Separated from his ensemble, Diesel himself is downright dull! Left to grumble threats with no cocky smiles or banter with his crew, he moves through this globe-trekking journey like he's suffering serious jetlag.

Thankfully, co-stars Dwayne Johnson and Jason Statham are awake and ready to rumble. The main plot tosses in the threat of nuclear war, yet the most compelling conflict is between Dom's buddy Luke Hobbs (Johnson) and his recent foe Deckard Shaw (Statham), who are forced to team up because this British baddie has a grudge against Cypher -- the enemy of your enemy is your friend, right? As with "Furious Seven," it's a blast when their powers collide, most thrillingly in a free-for-all prison break. But even solo, Johnson and Statham shine. Each delivers a scene at once hyper-masculine and yet subversively silly that you'll be wishing for spinoffs, featuring Johnson as an overeager, haka-chanting soccer dad, and Statham as a fiercely protective babysitter who can pummel a goon with one hand while rocking a baby to calm with the other. These two are the primary reasons to bother with "The Fate of the Furious" at all, as most of the cast seems on cruise control.

Theron brings a smirking allure to Cypher, playing the baddie like an evil queen in a cyber-punk fairytale, all sinister swanning, maniacal monologue, and ghoulish threats. But the script by Chris Morgan cuts this action heroine -- who will awe audiences this summer in the intense as hell "Atomic Blonde" -- off at the knees, keeping her far from the fray for most of the action. While Dom races through the streets of Manhattan aided by fleets of self-driving cars, or when his team faces off against Cypher's hijacked submarine in a merciless Russian terrain, this powerful villain is far, far away, left to spit orders and techno-babble in a remote command center instead of mixing it up behind the wheel. And Theron's not the only talent wasted in the writing.

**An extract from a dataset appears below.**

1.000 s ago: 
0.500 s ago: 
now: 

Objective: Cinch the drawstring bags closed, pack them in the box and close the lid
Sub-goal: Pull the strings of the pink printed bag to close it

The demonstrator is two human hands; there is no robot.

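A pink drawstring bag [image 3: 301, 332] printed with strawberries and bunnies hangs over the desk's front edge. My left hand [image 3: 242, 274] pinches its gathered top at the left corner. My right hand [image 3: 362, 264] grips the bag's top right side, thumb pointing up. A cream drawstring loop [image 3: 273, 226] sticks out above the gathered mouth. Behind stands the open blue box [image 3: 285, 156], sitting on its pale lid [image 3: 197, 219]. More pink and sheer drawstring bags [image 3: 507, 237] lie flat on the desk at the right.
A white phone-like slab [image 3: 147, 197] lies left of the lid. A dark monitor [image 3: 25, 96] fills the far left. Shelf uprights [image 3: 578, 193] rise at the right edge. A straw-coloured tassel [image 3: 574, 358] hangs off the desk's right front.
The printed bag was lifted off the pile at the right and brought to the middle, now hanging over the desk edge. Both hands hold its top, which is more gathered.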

Helen Mirren bursts onto the scene with a tacky, leopard-print blazer, a crooked look, and a tea cup in a dive bar, thrilling audiences with a new turn in the "Fast and Furious" mythology along with a cheeky yet fierce new criminal. But she's gone too soon, as is Kristofer Hivju -- the red-bearded scene-stealer of "Game of Thrones" -- in a thankless role as Cypher's trigger-happy assistant.

Meanwhile, Scott Eastwood scores scads of screen time as an American agent who's desperately attempting to bully Dom's team to his will. Playing the handsome by-the-books lawman, one might suspect the franchise is lining Eastwood up to fill the hole left by Paul Walker's death, but that'd be a hideous miscalculation, as Eastwood doesn't gel with the cast, and is so utterly forgettable that I actually wasn't going to mention him here at all because... I forgot him. I saw this movie last night, and I'd already forgotten he was in it. (Thankfully, double-checking the spelling of names on IMDB reminded me.) That's how inessential Eastwood is to this movie.

While there are a few fantastic moments to relish in "Fate of the Furious," it seems Gray doesn't really get what got people so excited about this franchise. The balance of drama and joy is thrown off with Dom sulking and estranged, the villain out of the main fight, and the team's dynamic shattered into tired jokes and a pissing contest between Hobbs and Deckard. These movies were once a major highlight on a film critic's calendar, because they gleefully blended elements of action movies and soap operas with a giddy bravado, and refused to take themselves too seriously. You knew you were in for a mind-blowing blast when you turned out for Justin Lin's "Fast and Furious" movies ("Tokyo Drift" through "Fast & Furious 6").  But Gray has ditched the giddiness for glowering, offering instead a bumpy ride that's fun, but not on the level we've come to expect from this franchise.

"The Fate of the Furious" opens Friday.